- THE TASK
Comb the records below for the string "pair" and copy each line where it turns up.

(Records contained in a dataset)
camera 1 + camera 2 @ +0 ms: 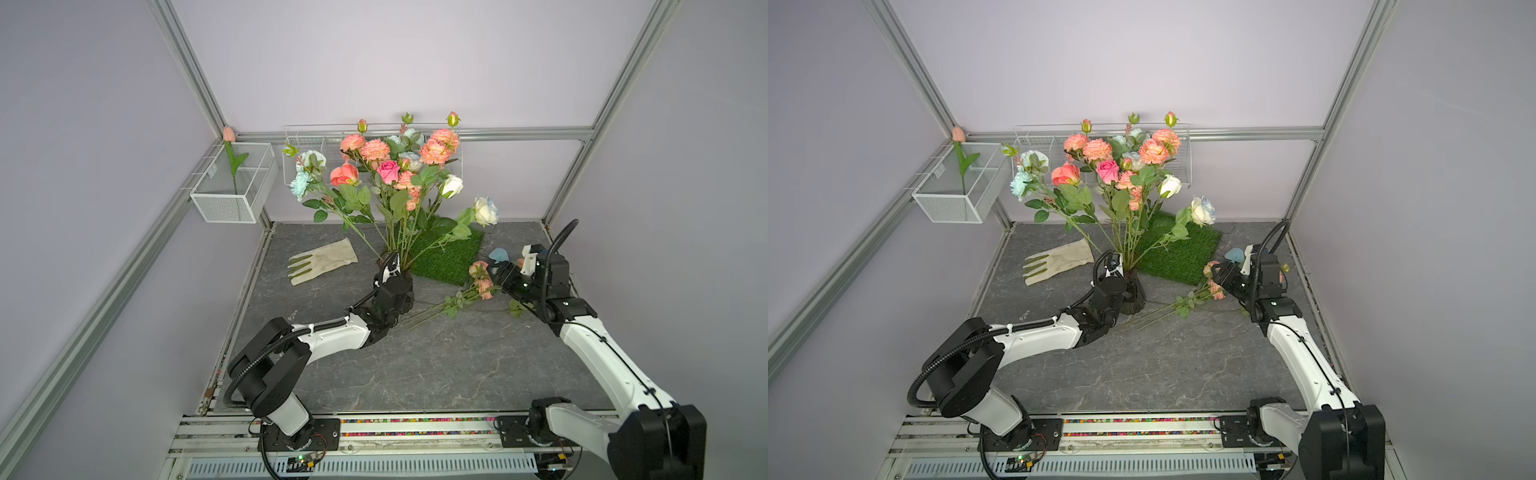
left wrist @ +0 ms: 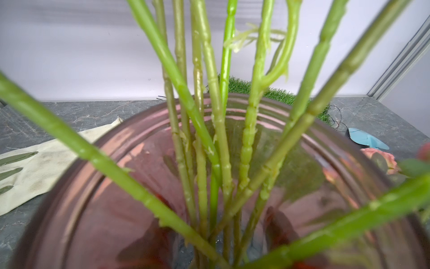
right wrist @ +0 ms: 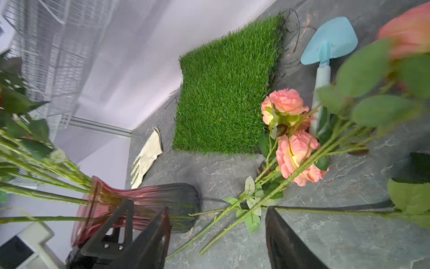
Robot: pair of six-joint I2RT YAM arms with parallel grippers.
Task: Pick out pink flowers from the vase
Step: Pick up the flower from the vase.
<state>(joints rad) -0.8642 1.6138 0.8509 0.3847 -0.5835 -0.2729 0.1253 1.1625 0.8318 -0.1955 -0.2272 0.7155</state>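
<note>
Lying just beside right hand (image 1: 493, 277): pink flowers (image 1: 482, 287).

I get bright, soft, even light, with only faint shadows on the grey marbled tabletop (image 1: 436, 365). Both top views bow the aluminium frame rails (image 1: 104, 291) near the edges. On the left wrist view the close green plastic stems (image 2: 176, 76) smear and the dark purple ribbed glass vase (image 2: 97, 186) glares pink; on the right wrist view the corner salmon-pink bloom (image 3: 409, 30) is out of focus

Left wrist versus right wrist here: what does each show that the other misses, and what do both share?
Left wrist only: the look down into the vase mouth, green stems crowded inside. Right wrist only: the vase's ribbed outside, the left gripper clamped on its neck, the right gripper with jaws open, the whole pink spray lying on the table. Both: the vase, glove, grass mat, blue trowel.
</note>
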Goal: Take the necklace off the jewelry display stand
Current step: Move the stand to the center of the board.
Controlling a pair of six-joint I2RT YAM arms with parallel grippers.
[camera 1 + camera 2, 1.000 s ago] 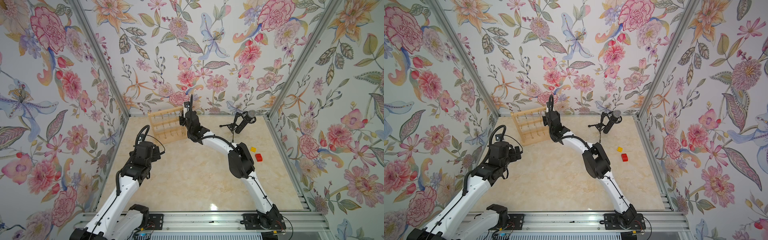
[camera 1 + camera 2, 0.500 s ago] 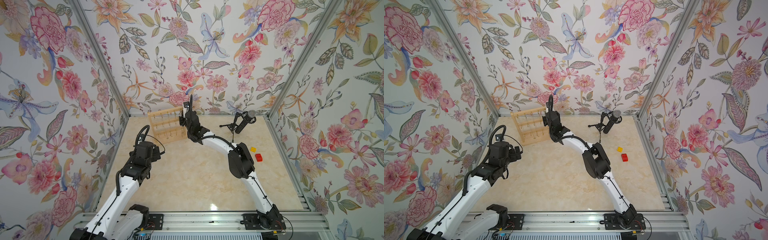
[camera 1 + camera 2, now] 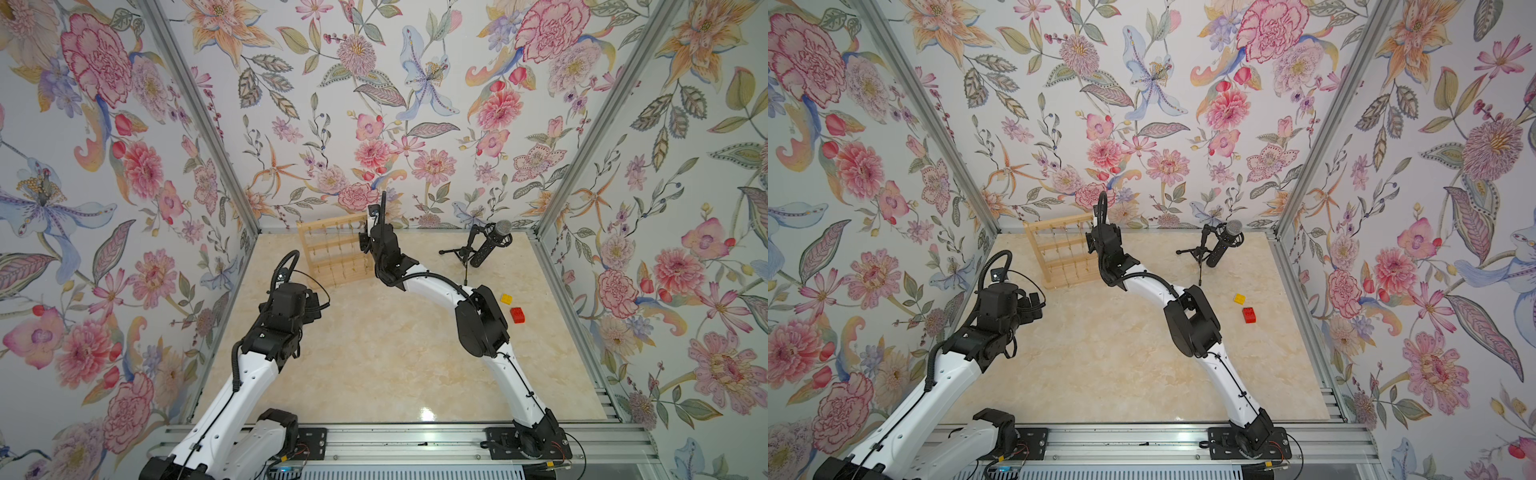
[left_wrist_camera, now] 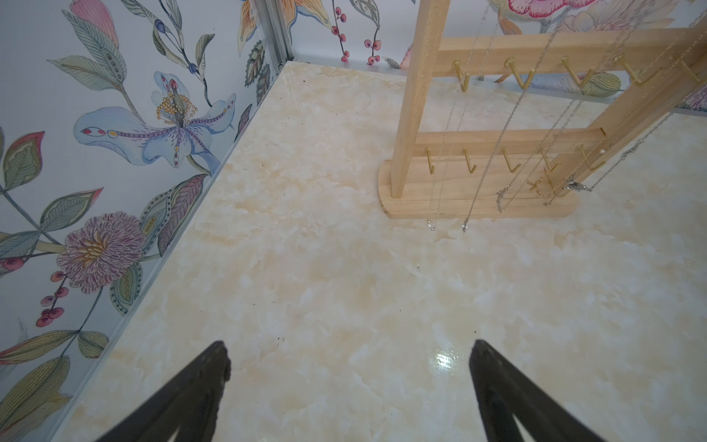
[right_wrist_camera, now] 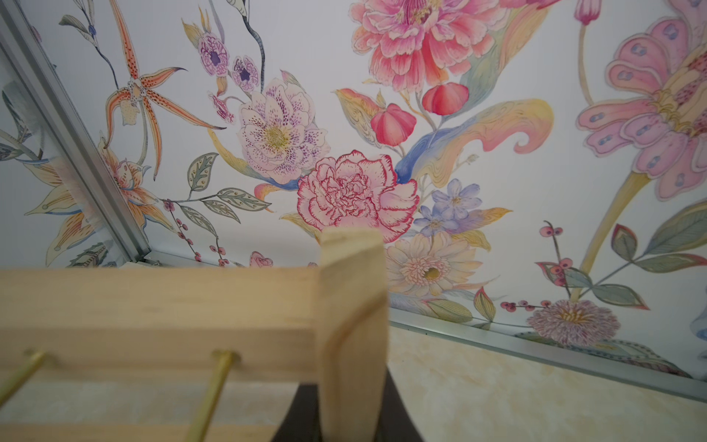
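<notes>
The light wooden jewelry display stand [image 3: 328, 253] [image 3: 1059, 253] stands near the back wall, left of the middle. Several thin chain necklaces [image 4: 465, 229] hang from its brass pegs, their ends reaching down past its base [image 4: 478, 208]. My right gripper [image 5: 350, 417] is shut on the stand's right upright post [image 5: 352, 325], close to the top bar; in both top views the wrist [image 3: 384, 245] hides the jaws. Nearer the front left, my left gripper [image 4: 349, 344] [image 3: 316, 305] hangs open over bare table, holding nothing.
A black microphone on a tripod [image 3: 486, 245] stands at the back right. A yellow brick [image 3: 506, 298] and a red brick [image 3: 517, 315] lie by the right wall. Floral walls enclose the table on three sides.
</notes>
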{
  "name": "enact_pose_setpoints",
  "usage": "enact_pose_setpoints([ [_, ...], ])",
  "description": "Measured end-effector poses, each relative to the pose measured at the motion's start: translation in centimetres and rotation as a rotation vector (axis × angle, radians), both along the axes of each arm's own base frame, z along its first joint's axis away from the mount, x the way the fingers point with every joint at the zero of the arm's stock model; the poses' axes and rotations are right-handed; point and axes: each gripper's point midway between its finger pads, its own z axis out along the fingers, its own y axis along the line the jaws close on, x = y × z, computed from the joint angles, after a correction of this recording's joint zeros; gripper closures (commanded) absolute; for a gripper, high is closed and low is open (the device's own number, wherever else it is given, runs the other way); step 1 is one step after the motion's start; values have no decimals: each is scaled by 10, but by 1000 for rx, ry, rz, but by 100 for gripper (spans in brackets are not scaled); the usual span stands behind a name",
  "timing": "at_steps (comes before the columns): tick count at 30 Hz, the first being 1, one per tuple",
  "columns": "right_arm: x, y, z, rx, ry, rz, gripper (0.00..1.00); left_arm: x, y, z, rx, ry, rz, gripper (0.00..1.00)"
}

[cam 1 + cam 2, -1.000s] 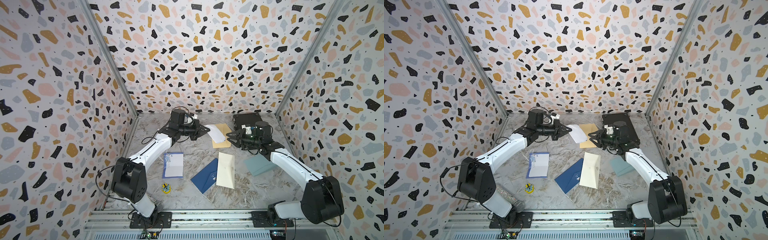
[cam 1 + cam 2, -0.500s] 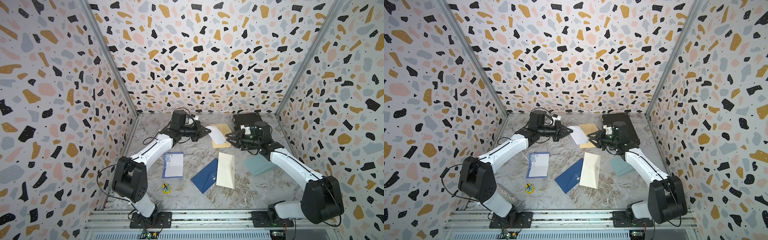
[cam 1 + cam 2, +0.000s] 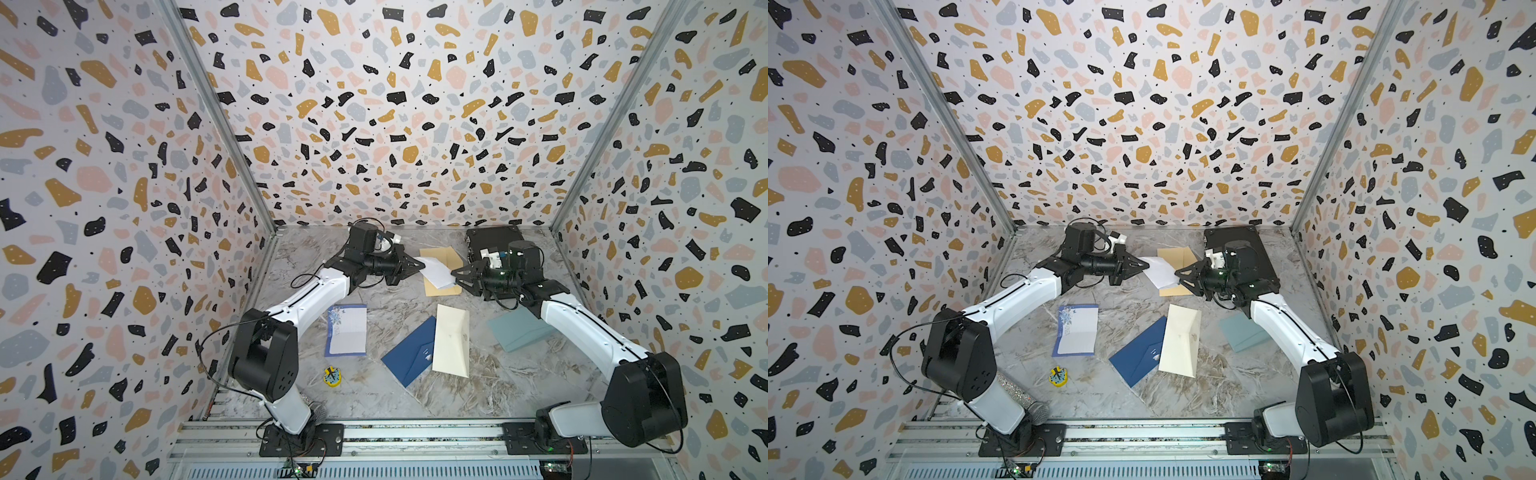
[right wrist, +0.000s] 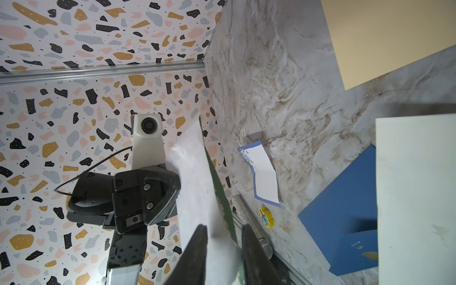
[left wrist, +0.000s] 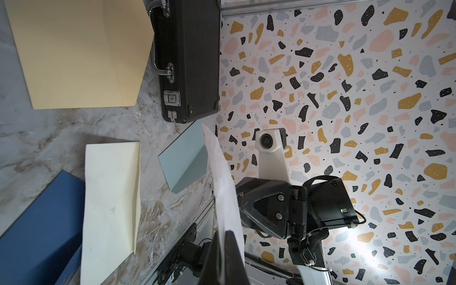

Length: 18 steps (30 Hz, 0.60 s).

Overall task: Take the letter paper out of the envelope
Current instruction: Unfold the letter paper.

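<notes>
A: What's different from a second ago?
B: Nothing big. The table (image 3: 374,399), the case (image 3: 494,239) at the far right and the tan envelope (image 3: 440,255) left of it lie as they did. The envelope is flat, flap open.
A: And the paper?
B: The paper (image 3: 434,270) hangs above the envelope, far centre, clear of it as far as I can see. The left gripper (image 3: 417,266) is clenched on its left edge and has carried it a little rightward.
A: The right one?
B: The right gripper (image 4: 224,230) has narrowed — its jaws now straddle the paper's right edge, a gap showing, not yet pinching. I'd say extraction is all but done — a second grip or hand-over looks next.
</notes>
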Motion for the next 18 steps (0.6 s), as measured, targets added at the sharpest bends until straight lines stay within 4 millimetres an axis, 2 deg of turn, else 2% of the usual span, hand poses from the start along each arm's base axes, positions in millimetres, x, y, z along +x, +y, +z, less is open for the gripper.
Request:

- SOLUTION
Robot: pair of six-joint I2RT YAM arms with parallel grippers.
Controlling a pair of six-joint I2RT YAM arms with parallel grippers.

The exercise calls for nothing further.